Il consiglio pastorale non può quindi essere una semplice emanazione della volontà del parroco, quasi fosse un prolungamento, un’appendice della sua rappresentatività.

Non poteva esserlo già quando i parroci stavano per tutta la vita o per molti anni in una sola parrocchia, figuriamoci ora, che sono sempre meno, cambiano spesso e hanno sempre più parrocchie.

Il parroco non ha più la possibilità di rappresentare realmente una comunità di fedeli, occorre riconoscerlo. E occorre affermare di conseguenza che la comunità dev’essere riconosciuta giuridicamente e nominare i propri rappresentanti in un organo dirimente, con potere decisionale, non alternativo al parroco, ma al contrario, dove il parroco possa esercitare la sua funzione pastorale fondamentale: quella di riunire e far crescere il «gregge» a lui affidato, non con l’esercizio dell’autorità amministrativa, come fanno i potenti della terra (cf.

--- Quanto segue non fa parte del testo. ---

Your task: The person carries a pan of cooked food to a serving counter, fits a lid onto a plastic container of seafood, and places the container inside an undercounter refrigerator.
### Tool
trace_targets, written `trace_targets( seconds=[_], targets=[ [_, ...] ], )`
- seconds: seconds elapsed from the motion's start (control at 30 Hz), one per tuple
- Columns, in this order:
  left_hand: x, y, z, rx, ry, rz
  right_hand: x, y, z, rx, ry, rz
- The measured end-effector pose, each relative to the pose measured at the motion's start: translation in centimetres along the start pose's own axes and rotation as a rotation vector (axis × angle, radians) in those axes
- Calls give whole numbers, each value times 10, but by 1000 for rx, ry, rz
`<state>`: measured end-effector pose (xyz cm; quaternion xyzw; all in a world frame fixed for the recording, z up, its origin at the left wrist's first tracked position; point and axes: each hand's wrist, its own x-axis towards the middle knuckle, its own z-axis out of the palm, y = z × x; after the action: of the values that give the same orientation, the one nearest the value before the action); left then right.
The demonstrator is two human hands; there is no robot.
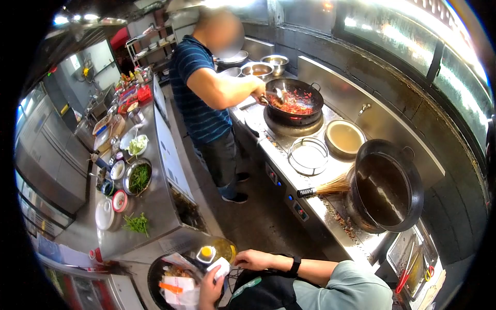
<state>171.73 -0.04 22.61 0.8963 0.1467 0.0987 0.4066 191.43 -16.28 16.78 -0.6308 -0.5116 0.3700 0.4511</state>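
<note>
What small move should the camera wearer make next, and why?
Probably bring the right hand in to steady the small white object: the left hand holds it from one side, while the right is close by, seemingly not touching it. What the object is, I can't tell.

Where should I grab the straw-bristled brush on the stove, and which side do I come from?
Best gripped around its black handle, coming from the aisle side. The handle's end points out at the front edge of the stove, while the bristles fan toward the large wok. The narrow handle should suit a closed hand better than the loose, spread bristles.
</note>
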Motion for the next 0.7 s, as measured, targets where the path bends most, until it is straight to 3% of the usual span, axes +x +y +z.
trace_targets(
  seconds=[0.27,0.4,0.47,0.7],
  targets=[
    [-4,-20,5,20,-30,-7,1,-1,0,-10,7,5],
    [1,-8,0,46,-25,17,1,-2,-1,-13,1,8],
    [11,18,-10,-105,-58,-92,2,-1,-1,-11,0,9],
    [12,15,-8,-111,-49,-75,3,1,-2,-24,-5,16]
  ],
)
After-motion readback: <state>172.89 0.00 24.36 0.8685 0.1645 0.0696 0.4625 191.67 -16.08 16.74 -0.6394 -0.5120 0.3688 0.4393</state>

Mt 20, 25), ma con il proprio servizio pastorale.

È certamente utopico tutto questo ma non mi sembra impossibile, tanto più che un cambio di mentalità nella gestione del potere è proprio il Vangelo a chiedercelo.

Un autentico soggetto giuridico 

Per costruire una Chiesa sinodale occorre perciò che la comunità di fedeli, la comunità parrocchiale si affermi sempre più con quelle caratteristiche che sottolineava già Joseph Ratzinger nel 1970, quando era all’università di Ratisbona: «la chiesa come tale, in concreto come rispettiva comunità, è soggetto giuridico, anzi l’autentico soggetto a cui tutto il resto si riferisce».[3]

Un autentico soggetto giuridico, a cui tutto il resto si riferisce: questa dovrebbe essere la comunità parrocchiale, la cellula ecclesiale di base, la forma iniziale di vita cristiana dalla quale tutto il resto promana, la porta d’ingresso della Chiesa.

Non più l’insieme anonimo dei fedeli che abitano un determinato territorio, il famoso «gregge» alle dipendenze del pastore, ma una comunità adulta, cosciente dei propri doveri e dei propri diritti, che nomina i propri rappresentanti, decide il proprio progetto pastorale e lo sottopone ad approvazione episcopale, perché sia non solo un semplice indizio della volontà comune, ma un programma vincolante, negli anni definiti dal progetto, anche per i parroci che si susseguono.


[1] Cf. Desiderio desideravi, 19: «La liturgia non dice “io” ma “noi” e ogni limitazione all’ampiezza di questo “noi” è sempre demoniaca».

[2] «Comunità di comunità», come la definisce Francesco nell’esportazione apostolica Evangelii gaudium al n. 28.

[3] J. Ratzinger – H. Maier, Democrazia nella Chiesa. Possibilità e limiti, Queriniana, Brescia 2005, p. 44.